There’s an interesting post on the RunCodeRun Blog called It’s Okay to Break the Build. It argues that it’s unreasonable for developers to have to run an entire set of slow tests before every commit. I agree, and have found that simply running a couple of “relevant” functional tests before committing ensures that it is unlikely that you will break any other tests. Breakages can be quickly reverted after the test failure shows up on the main build server. (Perhaps there are some DVCS workflows that would be useful here?)

Continuous Deployment at IMVU: Doing the impossible fifty times a day is another fascinating article. It describes a project that has 4.4 hours of automated tests, including an hour of tests that involve running Internet Explorer instances an simulating a user clicking and typing. By running them across dozens of servers, they can run all the tests in 9 minutes. What’s more, they have so much faith in these tests that their code is automatically deployed to live when the tests pass. This happens 50 times a day on average. Brilliant!

Concluding by backtracking

Although I’ve dismissed the benefit of having lots of unit tests in the types of projects I’ve recently been working on, what if your environment or project isn’t the same as mine?

Consider the strength of interfaces and the separation of developers in your project.

Are you writing a library or framework that people may use in ways you don’t expect? Do you have a lot of “generic” code that has strong interface boundaries? What is the impact if a bug is found? If all your development is within one team, as soon as you discover a bug in one section of the code it’s easy enough to write a functional test and fix it. That doesn’t hold though if the developers that discover the bug and need the fix will have little or no hope of writing it.

In some cases it is useful to test code in isolation and mock out its dependencies – because you actually don’t know what these will be at runtime. In a lot of “business” code though, while people may claim some code is generic it isn’t really. Or if it is, it’s a case of premature indirection (not abstraction!) being the root of all evil.

Another dimension to consider is the rate of change of requirements documents.

If requirements are fuzzy and constantly changing, then what’s the point of testing all sorts of weird edge cases? The desired behaviour won’t be well-defined in any case! With changing requirements, functional tests are very useful to keep track of how the application is supposed to (and does) behave at the current point in time.

I would go so far in certain circumstances to say that good testers should be able to themselves write automated functional tests, based of higher-level requirements, using a domain-specific-language (DSL) written by the developers. This provides a precise language with which business analysts, testers and developers can communicate. Imagine receiving a bug report with a test case that you can immediately reproduce instead of having to guess at! With enough skill, a large set of functional tests would act in concert with higher-level requirements documents to produce a system that has well-documented behaviour. Unfortunately the “certain circumstances” I’m talking about is “Tim’s dream world”. In the real world, you need to have a least the first big set of tests written by a decent developer who has good taste.

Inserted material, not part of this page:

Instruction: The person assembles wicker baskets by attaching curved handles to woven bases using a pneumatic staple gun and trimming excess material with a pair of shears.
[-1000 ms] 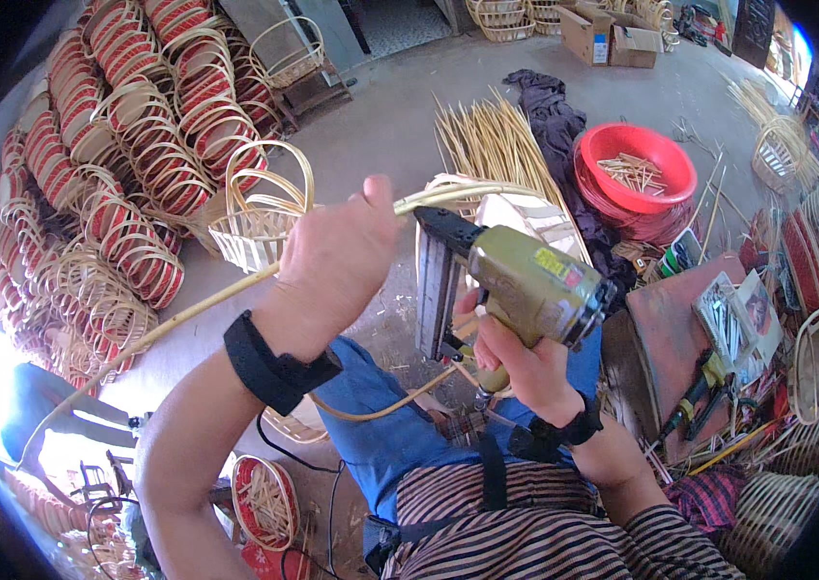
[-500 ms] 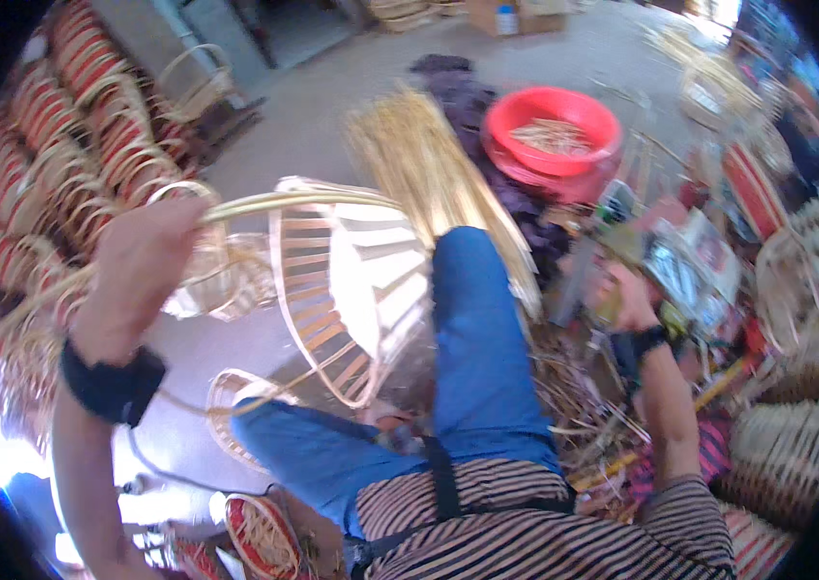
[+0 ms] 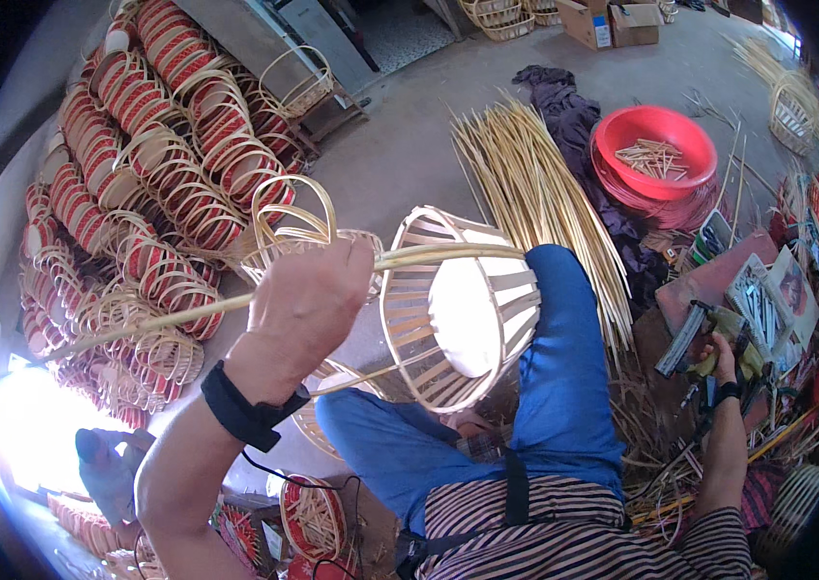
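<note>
My left hand (image 3: 313, 300) is closed round a long pale cane strip (image 3: 453, 251). The strip crosses the top of a slatted, unpainted basket (image 3: 501, 333), and its loose end runs out to the left past my fist. The basket lies tilted on its side against my right knee, its white base lit brightly inside. A thinner strip reaches from beside my left wrist into the slats. Off to the right, my right hand (image 3: 724, 360) is wrapped round what looks like a staple gun (image 3: 680, 338) with a grey magazine; my fingers partly hide its body.
Stacked red-and-natural baskets (image 3: 153, 164) fill the left side. A bundle of cane strips (image 3: 545, 184) lies beyond my right knee, beside dark cloth (image 3: 564, 106). A red basin (image 3: 632, 174) holds short sticks. Tools and scraps clutter the right; a person (image 3: 110, 469) is at lower left.
The view has swung left. My left hand has come right and nearer along the strip towards the basket. My right hand has drawn nearer with the staple gun; the basket stays by my knee.
</note>
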Action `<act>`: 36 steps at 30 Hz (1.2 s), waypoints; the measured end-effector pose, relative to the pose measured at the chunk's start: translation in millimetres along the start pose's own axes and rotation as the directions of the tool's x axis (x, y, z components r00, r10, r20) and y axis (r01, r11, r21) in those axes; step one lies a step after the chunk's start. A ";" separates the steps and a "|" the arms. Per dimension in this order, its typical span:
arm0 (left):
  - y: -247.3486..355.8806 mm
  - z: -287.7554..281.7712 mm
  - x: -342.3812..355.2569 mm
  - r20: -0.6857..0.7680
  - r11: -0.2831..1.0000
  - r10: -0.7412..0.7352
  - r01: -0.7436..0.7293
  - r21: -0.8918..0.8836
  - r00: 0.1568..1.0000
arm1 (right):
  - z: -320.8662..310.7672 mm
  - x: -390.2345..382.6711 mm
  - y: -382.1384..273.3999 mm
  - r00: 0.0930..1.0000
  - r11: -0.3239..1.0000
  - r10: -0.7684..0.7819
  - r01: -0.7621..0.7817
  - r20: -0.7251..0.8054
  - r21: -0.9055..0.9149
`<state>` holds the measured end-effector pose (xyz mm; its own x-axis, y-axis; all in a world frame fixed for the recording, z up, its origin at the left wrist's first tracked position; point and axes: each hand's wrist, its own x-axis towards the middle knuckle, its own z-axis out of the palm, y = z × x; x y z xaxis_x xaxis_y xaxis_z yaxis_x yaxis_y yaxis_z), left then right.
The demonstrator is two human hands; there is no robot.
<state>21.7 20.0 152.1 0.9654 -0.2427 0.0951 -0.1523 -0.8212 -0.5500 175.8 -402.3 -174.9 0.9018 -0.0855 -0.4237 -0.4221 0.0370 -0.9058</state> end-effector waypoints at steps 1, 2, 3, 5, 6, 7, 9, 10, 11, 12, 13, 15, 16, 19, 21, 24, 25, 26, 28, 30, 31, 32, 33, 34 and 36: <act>1.2 0.3 -1.6 -0.027 1.000 -0.011 0.011 -0.025 1.000 | -0.7 -0.7 -2.4 1.000 1.000 -0.012 0.012 -0.007 0.004; 1.2 0.1 -2.4 0.004 1.000 -0.014 0.014 -0.026 1.000 | -0.3 -2.1 -4.6 1.000 0.999 -0.024 0.024 -0.010 0.021; 1.1 1.5 -3.9 0.004 0.999 -0.018 0.019 -0.029 1.000 | 0.9 -4.5 -9.1 0.999 0.999 -0.040 0.041 -0.014 0.035; 1.1 6.2 -3.7 0.010 0.997 -0.042 0.043 -0.063 0.999 | 2.4 -10.9 -19.3 0.997 0.993 -0.079 0.080 -0.019 0.085; 0.9 7.4 0.1 0.003 0.997 -0.040 0.040 -0.071 0.999 | 3.2 -13.7 -26.4 0.994 0.987 -0.105 0.106 -0.018 0.120; 0.1 7.1 6.8 0.019 0.994 -0.066 0.068 -0.086 0.998 | 4.6 -21.5 -35.9 0.991 0.979 -0.135 0.136 -0.016 0.153; -2.1 -6.5 4.6 0.069 0.991 -0.120 0.124 -0.059 0.990 | 24.4 -41.8 -55.3 0.979 0.959 -0.175 0.145 0.106 0.243; -3.5 -4.6 5.1 0.105 0.985 -0.147 0.155 -0.071 0.984 | 34.6 -55.2 -66.7 0.965 0.949 -0.196 0.142 0.176 0.280; -3.6 -2.9 7.4 0.131 0.980 -0.169 0.181 -0.084 0.977 | 44.0 -70.0 -80.0 0.945 0.941 -0.219 0.139 0.244 0.309; -1.1 -1.1 7.2 0.132 0.980 -0.171 0.183 -0.081 0.976 | 54.4 -84.8 -91.9 0.915 0.934 -0.242 0.129 0.322 0.334; 2.0 1.5 7.0 0.157 0.973 -0.203 0.217 -0.075 0.966 | 63.7 -101.2 -105.2 0.885 0.931 -0.265 0.132 0.382 0.339; 6.9 9.3 13.8 0.179 0.968 -0.223 0.240 -0.079 0.958 | 85.9 -131.4 -131.4 0.798 0.930 -0.307 0.136 0.519 0.341; 4.7 7.0 5.0 0.135 0.973 -0.190 0.205 -0.105 0.972 | 104.3 -147.9 -139.7 0.735 0.929 -0.324 0.126 0.595 0.349; 10.7 22.3 24.3 0.056 0.974 -0.103 0.112 -0.198 0.993 | 147.0 -182.8 -147.3 0.714 0.930 -0.346 0.173 0.609 0.325; 8.6 -0.7 5.7 0.119 0.974 -0.148 0.165 -0.154 0.982 | 177.4 -205.9 -132.1 0.567 0.874 -0.445 0.106 0.693 0.475; 12.0 13.3 20.7 0.023 0.978 -0.070 0.073 -0.194 0.997 | 204.1 -210.5 -105.3 0.508 0.827 -0.522 0.107 0.685 0.552; 12.8 13.2 21.1 0.008 0.975 -0.084 0.084 -0.204 0.996 | 208.2 -212.3 -103.3 0.495 0.837 -0.515 0.118 0.699 0.534; 13.4 13.2 22.0 -0.007 0.972 -0.097 0.093 -0.214 0.995 | 212.7 -214.0 -101.2 0.483 0.846 -0.509 0.131 0.712 0.516; 12.9 15.6 16.2 0.005 0.975 -0.116 0.115 -0.190 0.993 | 220.2 -217.9 -97.1 0.475 0.880 -0.459 0.130 0.751 0.456; 12.7 16.7 13.3 0.007 0.977 -0.130 0.130 -0.168 0.991 | 226.4 -220.4 -95.6 0.462 0.893 -0.443 0.159 0.768 0.420; 12.6 16.1 13.4 -0.018 0.978 -0.135 0.130 -0.161 0.991 | 228.4 -220.9 -95.1 0.458 0.893 -0.446 0.169 0.769 0.417; 13.0 15.0 13.6 -0.043 0.979 -0.139 0.131 -0.153 0.989 | 229.9 -221.5 -94.7 0.455 0.894 -0.446 0.179 0.771 0.412; 14.0 11.8 14.1 -0.041 0.979 -0.140 0.132 -0.153 0.989 | 231.7 -222.0 -94.2 0.451 0.893 -0.448 0.187 0.772 0.409; 15.6 7.4 15.2 0.030 0.980 -0.168 0.171 -0.102 0.985 | 235.0 -223.3 -94.5 0.524 0.853 -0.506 0.186 0.685 0.487; 16.4 4.1 15.7 0.100 0.978 -0.197 0.203 -0.050 0.975 | 237.8 -224.1 -95.2 0.594 0.806 -0.551 0.194 0.587 0.560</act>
<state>35.2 4.9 141.2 0.9927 -0.0234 0.1183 0.0362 -0.8779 -0.4775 36.0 -149.9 5.6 0.8226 0.5129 0.2457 -0.1129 0.5706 -0.8134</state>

To conclude, delete most of your unit tests and replace them with just 10 functional tests for a start. Forget about code coverage metrics, and let me know how it goes!


  1. Mr Internets
    Posted February 25, 2009 at 9:33 am | Permalink

    Your post is correct.

    Unfortunately, it is also thouroughly out of vogue.

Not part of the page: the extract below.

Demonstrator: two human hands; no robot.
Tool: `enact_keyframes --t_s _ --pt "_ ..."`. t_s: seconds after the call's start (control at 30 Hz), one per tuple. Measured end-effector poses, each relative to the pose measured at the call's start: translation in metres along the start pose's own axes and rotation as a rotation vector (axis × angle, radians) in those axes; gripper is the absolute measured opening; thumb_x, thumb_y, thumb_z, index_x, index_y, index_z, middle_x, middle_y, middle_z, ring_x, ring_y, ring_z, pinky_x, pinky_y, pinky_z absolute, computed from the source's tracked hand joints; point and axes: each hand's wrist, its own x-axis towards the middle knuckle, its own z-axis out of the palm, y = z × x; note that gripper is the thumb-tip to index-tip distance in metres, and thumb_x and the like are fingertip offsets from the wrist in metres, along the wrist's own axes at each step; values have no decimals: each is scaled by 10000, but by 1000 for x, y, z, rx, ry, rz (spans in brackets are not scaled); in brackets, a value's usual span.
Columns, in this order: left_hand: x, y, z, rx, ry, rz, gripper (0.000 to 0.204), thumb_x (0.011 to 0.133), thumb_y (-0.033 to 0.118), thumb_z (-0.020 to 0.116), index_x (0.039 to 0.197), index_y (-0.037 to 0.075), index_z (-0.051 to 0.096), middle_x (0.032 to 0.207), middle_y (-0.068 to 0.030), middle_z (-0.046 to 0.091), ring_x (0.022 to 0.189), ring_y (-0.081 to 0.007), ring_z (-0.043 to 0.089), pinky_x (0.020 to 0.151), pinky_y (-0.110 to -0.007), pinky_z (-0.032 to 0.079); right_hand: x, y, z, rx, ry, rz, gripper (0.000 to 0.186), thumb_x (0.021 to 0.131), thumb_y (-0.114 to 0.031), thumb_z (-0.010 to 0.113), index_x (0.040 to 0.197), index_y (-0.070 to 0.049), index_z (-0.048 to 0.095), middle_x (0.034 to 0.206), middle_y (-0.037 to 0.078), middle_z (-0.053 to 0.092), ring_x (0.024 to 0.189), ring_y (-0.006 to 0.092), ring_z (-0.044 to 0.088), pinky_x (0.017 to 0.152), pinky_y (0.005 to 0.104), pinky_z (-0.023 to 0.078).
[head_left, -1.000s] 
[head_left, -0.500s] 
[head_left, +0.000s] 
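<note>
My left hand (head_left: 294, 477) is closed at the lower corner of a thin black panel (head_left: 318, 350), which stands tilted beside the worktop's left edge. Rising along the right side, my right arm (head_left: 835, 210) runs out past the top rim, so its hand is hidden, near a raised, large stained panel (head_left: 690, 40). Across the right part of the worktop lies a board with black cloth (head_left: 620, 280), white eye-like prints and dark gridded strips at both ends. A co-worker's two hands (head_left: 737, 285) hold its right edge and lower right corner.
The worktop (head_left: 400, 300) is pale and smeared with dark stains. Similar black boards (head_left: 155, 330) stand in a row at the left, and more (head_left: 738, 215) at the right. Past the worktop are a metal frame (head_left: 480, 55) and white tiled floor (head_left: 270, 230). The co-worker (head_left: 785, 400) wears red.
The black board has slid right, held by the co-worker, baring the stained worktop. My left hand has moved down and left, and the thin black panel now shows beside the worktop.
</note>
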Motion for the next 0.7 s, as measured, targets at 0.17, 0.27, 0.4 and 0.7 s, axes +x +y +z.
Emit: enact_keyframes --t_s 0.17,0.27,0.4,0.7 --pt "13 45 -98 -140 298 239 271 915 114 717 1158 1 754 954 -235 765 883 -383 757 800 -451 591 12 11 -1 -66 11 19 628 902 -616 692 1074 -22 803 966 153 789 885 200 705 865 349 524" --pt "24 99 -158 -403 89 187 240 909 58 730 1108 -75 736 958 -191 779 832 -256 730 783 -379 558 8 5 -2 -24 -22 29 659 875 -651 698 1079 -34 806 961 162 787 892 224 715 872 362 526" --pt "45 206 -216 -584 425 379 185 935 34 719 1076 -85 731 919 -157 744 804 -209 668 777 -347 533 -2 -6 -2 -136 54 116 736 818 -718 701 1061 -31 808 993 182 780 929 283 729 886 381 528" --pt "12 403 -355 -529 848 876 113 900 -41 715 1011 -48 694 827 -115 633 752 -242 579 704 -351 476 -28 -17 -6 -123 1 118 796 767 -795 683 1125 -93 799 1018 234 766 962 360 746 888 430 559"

    At my current job, if I tried to replace any unit tests with automated functional tests I would be immediately murdered. There would be no reasoning. Just murdering.

  2. ine8181
    Posted February 25, 2009 at 11:42 am | Permalink

    I think that unit testing has been around for long enough that it must be fashionable now to criticise it.

    Of course I’m not insinuating that this blog post tries to be a fashion leader instead of a well-thought out technical blog post.

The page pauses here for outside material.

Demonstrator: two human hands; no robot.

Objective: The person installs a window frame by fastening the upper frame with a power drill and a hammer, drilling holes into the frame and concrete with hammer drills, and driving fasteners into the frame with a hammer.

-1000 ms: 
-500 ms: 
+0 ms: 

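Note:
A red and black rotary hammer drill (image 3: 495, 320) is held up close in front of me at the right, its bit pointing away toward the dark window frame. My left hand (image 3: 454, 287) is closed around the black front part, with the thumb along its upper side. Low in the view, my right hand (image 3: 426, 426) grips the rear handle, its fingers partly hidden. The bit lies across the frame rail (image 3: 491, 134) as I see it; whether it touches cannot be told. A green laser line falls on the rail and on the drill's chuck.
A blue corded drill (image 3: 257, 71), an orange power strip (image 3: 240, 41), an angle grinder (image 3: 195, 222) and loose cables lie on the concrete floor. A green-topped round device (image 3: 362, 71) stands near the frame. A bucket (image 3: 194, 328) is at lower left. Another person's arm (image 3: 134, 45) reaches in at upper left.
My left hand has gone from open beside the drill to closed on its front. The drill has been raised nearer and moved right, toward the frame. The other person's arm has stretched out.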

  3. Posted February 26, 2009 at 5:52 pm | Permalink

    Mr Internets: Well, you can change your organization, or you can change your organization.

  4. scdf
    Posted March 1, 2009 at 1:21 am | Permalink

    You make some interesting points, and in certain cases I agree with you.

    On paper, unit tests are really amazing. On paper, they would do what your integration tests do, but faster, and they would isolate the very ‘unit’, as it were, that was failing, and probably why. On paper you can refactor with confidence, knowing that all your requirements are covered by a tests that will point to you the exact point of failure. On paper you can add or modify functionality due to changing requirements by changing tests then coding till they all pass.

    On paper.

    If wishes were horses then we’d all be eating steak. Or something.

    The point is, this ideal is far, *far* from reality. The amount of work required to code to a standard that makes your code unit testable and then actually write the unit tests ranges from improbable to impossible.

    Unit tests are an inefficient way to increase confidence in your code. They are that 5% that takes the *other* 95% of the time.

    In my short career I’ve seen one, and only one use of unit tests. Incidentally, it’s happening right now.

    At work we are doing some major refactoring to an existing code base. How major? No more hibernate, no more database, hello completely different way of dealing with data.

    It’s kind of a big deal. And I honestly can’t imagine how we would deal with this situation without unit tests. Requirements are thin on the ground, the code is not well written, understanding of the code base is low. Without unit tests… well, make a few changes and before you know it you’re ankle-deep in shit and can’t smell death any more[1].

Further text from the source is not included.